A word-for-word transcription of all the data is required.
"""
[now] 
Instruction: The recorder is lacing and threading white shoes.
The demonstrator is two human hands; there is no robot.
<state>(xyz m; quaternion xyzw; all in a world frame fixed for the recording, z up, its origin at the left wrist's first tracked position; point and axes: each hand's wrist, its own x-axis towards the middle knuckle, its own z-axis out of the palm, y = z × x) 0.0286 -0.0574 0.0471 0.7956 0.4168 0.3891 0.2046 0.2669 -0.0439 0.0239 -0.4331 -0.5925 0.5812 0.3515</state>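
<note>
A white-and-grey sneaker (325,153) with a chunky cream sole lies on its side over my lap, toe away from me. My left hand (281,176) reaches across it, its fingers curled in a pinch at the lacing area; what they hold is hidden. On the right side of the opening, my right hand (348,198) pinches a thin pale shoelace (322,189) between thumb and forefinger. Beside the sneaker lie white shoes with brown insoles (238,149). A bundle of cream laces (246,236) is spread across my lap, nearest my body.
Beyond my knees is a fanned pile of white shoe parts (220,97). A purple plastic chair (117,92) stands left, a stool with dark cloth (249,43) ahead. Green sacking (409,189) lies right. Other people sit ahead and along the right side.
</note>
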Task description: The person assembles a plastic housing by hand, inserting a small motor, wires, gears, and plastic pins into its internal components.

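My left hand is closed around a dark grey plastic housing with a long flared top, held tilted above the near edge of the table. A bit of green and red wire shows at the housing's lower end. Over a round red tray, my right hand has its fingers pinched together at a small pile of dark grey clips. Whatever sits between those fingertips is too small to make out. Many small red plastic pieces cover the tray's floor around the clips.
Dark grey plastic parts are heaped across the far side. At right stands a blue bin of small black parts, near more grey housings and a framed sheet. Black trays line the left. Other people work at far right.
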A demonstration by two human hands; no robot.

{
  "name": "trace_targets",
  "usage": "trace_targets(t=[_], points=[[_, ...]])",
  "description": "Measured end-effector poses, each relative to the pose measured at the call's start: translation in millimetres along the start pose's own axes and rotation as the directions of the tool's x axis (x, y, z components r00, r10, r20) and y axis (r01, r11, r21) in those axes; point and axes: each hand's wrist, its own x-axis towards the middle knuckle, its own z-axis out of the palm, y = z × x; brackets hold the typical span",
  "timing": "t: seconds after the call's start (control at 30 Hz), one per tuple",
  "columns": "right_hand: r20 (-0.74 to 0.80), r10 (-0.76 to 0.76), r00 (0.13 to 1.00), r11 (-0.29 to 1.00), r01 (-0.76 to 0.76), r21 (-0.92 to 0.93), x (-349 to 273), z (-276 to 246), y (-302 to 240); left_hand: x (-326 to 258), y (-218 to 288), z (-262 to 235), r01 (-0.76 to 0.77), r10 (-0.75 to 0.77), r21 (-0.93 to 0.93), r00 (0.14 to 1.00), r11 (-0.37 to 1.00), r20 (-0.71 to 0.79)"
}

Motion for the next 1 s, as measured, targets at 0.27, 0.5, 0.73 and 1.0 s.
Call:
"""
> _Response area_
[now] 
Instruction: The recorder is lacing and threading white shoes.
The demonstrator is two human hands; there is no robot.
<state>(xyz m; quaternion xyzw; all in a world frame fixed for the recording, z up, its origin at the left wrist's first tracked position; point and axes: each hand's wrist, its own x-axis towards the middle knuckle, its own z-axis out of the palm, y = z × x) 0.0286 -0.0574 0.0471 0.7956 0.4168 0.3891 0.2046 0.2669 -0.0439 0.0239 -0.4331 -0.5925 0.5812 0.3515</state>
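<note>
A white-and-grey sneaker (325,153) with a chunky cream sole lies on its side over my lap, toe away from me. My left hand (281,176) reaches across it, its fingers curled in a pinch at the lacing area; what they hold is hidden. On the right side of the opening, my right hand (348,198) pinches a thin pale shoelace (322,189) between thumb and forefinger. Beside the sneaker lie white shoes with brown insoles (238,149). A bundle of cream laces (246,236) is spread across my lap, nearest my body.
Beyond my knees is a fanned pile of white shoe parts (220,97). A purple plastic chair (117,92) stands left, a stool with dark cloth (249,43) ahead. Green sacking (409,189) lies right. Other people sit ahead and along the right side.
</note>
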Task description: The person assembles a plastic housing by hand, inserting a small motor, wires, gears, and plastic pins into its internal components.

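My left hand is closed around a dark grey plastic housing with a long flared top, held tilted above the near edge of the table. A bit of green and red wire shows at the housing's lower end. Over a round red tray, my right hand has its fingers pinched together at a small pile of dark grey clips. Whatever sits between those fingertips is too small to make out. Many small red plastic pieces cover the tray's floor around the clips.
Dark grey plastic parts are heaped across the far side. At right stands a blue bin of small black parts, near more grey housings and a framed sheet. Black trays line the left. Other people work at far right.
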A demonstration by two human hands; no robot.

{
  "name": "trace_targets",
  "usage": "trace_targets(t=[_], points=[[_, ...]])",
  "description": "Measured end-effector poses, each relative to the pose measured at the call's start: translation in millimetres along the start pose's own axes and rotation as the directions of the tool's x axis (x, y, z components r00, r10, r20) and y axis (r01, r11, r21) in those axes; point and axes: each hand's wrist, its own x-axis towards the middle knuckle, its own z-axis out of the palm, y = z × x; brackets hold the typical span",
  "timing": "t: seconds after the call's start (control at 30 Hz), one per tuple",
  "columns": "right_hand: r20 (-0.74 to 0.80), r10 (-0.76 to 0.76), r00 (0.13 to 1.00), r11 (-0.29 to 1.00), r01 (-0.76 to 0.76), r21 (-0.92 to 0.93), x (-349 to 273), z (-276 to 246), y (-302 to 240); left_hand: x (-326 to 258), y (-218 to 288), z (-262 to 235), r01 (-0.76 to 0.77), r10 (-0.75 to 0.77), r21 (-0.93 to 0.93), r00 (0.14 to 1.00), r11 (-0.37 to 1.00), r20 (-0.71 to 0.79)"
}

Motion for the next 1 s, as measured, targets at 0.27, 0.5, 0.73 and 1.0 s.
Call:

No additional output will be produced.